**What the task requires**
Work out how many lines of the material below mention the word "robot"; reply with the number only.

**Excerpted records**
####################

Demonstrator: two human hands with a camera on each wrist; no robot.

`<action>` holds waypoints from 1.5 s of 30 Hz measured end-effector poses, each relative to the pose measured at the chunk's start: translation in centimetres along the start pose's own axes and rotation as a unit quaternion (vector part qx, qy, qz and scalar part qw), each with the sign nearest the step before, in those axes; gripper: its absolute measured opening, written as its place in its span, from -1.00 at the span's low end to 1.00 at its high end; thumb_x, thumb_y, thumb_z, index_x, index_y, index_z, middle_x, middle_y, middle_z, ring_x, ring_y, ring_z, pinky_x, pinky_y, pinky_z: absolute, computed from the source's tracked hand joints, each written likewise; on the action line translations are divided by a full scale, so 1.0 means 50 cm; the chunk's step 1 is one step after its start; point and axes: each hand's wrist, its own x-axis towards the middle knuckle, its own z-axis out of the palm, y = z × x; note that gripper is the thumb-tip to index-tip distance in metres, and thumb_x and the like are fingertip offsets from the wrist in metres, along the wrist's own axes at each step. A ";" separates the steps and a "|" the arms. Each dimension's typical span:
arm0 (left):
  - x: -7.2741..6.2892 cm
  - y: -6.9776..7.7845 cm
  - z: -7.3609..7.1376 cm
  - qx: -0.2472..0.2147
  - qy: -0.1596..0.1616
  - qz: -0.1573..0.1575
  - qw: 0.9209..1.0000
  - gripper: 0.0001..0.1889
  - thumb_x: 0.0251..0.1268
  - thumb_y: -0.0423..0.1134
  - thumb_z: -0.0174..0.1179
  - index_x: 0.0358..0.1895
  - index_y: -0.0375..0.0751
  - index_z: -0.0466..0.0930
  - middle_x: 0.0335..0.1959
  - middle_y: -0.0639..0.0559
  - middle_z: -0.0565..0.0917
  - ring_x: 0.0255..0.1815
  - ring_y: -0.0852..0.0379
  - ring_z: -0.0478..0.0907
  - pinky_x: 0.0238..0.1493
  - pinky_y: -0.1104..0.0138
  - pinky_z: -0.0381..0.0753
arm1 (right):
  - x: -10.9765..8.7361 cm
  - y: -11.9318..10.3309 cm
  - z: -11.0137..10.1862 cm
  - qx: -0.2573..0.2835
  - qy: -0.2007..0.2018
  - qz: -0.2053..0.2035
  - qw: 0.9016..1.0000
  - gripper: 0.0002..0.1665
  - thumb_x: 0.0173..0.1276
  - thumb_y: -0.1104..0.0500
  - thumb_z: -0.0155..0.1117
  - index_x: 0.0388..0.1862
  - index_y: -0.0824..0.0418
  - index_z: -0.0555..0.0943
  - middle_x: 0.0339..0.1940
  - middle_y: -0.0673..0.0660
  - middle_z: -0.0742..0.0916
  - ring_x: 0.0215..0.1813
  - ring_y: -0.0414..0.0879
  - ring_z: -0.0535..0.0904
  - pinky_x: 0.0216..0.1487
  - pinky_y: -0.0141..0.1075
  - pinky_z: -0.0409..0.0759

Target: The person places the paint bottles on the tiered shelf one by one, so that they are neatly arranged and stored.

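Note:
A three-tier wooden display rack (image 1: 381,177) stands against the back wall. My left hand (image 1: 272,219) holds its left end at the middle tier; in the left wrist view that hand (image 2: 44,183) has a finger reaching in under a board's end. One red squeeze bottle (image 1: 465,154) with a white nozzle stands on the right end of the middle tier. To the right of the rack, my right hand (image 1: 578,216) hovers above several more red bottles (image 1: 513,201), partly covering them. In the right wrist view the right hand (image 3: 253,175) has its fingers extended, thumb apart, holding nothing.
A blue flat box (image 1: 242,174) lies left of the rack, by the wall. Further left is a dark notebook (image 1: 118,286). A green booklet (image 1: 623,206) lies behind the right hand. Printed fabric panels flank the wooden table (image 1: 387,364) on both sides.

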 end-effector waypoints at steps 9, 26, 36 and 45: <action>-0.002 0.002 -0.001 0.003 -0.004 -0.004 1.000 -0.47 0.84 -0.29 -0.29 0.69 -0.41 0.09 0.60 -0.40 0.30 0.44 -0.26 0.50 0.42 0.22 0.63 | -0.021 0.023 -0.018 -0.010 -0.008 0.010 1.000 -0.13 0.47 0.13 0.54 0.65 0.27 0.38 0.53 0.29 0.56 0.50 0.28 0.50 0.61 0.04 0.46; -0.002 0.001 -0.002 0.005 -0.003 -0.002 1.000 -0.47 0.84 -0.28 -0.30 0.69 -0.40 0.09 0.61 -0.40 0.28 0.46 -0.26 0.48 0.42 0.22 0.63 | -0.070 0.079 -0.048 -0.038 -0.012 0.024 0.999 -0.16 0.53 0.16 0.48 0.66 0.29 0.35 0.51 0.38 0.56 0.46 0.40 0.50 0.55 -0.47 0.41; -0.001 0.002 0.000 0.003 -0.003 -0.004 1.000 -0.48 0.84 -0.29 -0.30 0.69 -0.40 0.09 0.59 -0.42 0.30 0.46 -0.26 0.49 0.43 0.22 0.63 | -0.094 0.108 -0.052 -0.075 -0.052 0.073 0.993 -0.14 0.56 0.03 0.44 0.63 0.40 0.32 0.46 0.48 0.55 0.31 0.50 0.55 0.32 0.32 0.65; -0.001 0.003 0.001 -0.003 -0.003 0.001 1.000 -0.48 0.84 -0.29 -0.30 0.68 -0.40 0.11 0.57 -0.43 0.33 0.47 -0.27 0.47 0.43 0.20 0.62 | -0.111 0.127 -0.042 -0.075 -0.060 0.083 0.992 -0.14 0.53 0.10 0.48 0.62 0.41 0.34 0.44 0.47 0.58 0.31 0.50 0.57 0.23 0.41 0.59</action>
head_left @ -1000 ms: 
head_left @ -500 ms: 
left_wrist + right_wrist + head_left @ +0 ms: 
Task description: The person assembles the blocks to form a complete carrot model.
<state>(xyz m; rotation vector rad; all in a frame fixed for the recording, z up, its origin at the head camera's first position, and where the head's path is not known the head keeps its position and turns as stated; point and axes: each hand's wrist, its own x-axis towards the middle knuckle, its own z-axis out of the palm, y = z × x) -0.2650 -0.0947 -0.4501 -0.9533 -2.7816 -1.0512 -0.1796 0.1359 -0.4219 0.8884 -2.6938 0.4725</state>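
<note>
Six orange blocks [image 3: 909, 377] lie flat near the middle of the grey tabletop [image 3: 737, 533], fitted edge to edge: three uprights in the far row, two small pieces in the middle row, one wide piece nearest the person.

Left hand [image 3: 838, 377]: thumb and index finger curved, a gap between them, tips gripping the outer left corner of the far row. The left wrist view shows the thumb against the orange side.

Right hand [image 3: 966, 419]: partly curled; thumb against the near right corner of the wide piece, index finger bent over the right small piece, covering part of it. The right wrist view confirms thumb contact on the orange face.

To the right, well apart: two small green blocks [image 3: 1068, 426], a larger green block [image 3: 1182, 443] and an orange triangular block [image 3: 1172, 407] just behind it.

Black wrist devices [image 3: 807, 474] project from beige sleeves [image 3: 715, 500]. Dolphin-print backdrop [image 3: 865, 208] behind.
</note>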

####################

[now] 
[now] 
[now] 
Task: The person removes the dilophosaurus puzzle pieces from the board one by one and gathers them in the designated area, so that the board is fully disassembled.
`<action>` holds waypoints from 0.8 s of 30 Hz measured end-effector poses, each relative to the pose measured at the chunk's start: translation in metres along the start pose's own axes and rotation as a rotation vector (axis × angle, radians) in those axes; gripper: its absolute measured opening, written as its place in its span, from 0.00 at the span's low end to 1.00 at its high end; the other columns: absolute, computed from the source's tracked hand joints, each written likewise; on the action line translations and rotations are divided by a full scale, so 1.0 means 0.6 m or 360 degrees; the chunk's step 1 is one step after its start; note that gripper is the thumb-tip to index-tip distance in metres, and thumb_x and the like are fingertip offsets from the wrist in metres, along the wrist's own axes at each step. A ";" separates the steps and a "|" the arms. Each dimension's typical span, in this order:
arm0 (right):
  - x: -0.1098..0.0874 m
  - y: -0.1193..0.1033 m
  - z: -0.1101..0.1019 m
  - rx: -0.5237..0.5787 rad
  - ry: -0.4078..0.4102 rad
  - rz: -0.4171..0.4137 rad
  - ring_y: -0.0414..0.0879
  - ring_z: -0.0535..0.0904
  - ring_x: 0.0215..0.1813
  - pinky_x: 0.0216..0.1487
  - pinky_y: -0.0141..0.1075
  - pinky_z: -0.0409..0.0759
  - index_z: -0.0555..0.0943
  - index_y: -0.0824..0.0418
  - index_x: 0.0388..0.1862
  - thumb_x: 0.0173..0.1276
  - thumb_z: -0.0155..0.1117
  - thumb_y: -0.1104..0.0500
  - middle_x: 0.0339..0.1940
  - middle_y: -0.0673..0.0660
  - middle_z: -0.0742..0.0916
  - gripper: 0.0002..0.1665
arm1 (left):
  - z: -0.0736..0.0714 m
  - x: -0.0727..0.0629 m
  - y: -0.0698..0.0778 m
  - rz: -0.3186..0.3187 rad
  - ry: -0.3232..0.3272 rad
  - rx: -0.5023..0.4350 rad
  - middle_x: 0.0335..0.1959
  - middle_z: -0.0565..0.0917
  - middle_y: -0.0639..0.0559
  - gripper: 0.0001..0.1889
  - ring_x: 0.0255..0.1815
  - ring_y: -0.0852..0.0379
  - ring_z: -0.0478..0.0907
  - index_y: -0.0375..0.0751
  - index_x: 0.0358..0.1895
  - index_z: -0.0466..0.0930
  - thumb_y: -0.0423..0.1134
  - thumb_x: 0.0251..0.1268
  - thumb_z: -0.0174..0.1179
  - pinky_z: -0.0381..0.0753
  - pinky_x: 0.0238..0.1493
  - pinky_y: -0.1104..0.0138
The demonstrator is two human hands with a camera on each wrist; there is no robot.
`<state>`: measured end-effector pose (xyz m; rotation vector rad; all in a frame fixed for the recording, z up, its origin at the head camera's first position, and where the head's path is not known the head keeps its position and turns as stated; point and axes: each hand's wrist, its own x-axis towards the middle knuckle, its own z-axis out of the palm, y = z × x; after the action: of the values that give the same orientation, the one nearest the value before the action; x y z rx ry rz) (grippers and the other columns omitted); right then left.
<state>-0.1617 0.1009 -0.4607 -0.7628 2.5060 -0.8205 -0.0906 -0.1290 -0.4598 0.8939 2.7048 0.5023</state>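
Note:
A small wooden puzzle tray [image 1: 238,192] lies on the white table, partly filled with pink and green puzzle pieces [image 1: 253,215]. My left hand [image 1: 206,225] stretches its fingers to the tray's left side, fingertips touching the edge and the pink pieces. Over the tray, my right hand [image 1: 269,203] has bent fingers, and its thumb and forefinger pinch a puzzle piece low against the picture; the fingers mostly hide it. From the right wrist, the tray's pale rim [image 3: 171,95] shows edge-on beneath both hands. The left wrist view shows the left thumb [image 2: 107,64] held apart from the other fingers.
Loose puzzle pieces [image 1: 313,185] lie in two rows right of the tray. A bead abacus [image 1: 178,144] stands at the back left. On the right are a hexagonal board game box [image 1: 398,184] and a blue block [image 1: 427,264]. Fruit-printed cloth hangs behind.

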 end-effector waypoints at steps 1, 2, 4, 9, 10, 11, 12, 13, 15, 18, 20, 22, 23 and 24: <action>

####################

**Answer area**
2